■ **Data for review**:
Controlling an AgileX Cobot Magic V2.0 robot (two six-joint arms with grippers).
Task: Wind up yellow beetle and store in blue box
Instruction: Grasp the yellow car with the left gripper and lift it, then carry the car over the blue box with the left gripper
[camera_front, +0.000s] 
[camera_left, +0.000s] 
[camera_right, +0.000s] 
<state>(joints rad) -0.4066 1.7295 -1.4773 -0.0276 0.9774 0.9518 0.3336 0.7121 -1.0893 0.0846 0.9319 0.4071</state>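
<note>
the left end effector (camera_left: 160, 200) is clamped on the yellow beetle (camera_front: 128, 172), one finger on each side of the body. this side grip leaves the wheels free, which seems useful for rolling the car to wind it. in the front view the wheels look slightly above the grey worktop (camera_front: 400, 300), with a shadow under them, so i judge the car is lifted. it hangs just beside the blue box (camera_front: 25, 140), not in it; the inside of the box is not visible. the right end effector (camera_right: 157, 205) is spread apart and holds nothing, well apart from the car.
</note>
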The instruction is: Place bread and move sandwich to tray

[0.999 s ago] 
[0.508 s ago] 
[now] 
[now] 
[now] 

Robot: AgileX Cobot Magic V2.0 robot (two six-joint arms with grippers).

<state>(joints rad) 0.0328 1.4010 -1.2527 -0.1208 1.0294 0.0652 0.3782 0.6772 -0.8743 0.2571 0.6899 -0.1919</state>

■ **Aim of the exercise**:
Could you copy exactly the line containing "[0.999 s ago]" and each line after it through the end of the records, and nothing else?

■ **Task answer**:
[0.999 s ago] 
[0.508 s ago] 
[now] 
[now] 
[now] 

Robot: AgileX Cobot Magic V2.0 robot (two six-joint arms with grippers).

<state>(joints rad) 0.0328 1.4010 -1.2527 -0.1208 1.0294 0.0652 0.3782 0.6772 -0.8743 0.2571 0.6899 -0.1919</state>

Nothing else goes in the answer.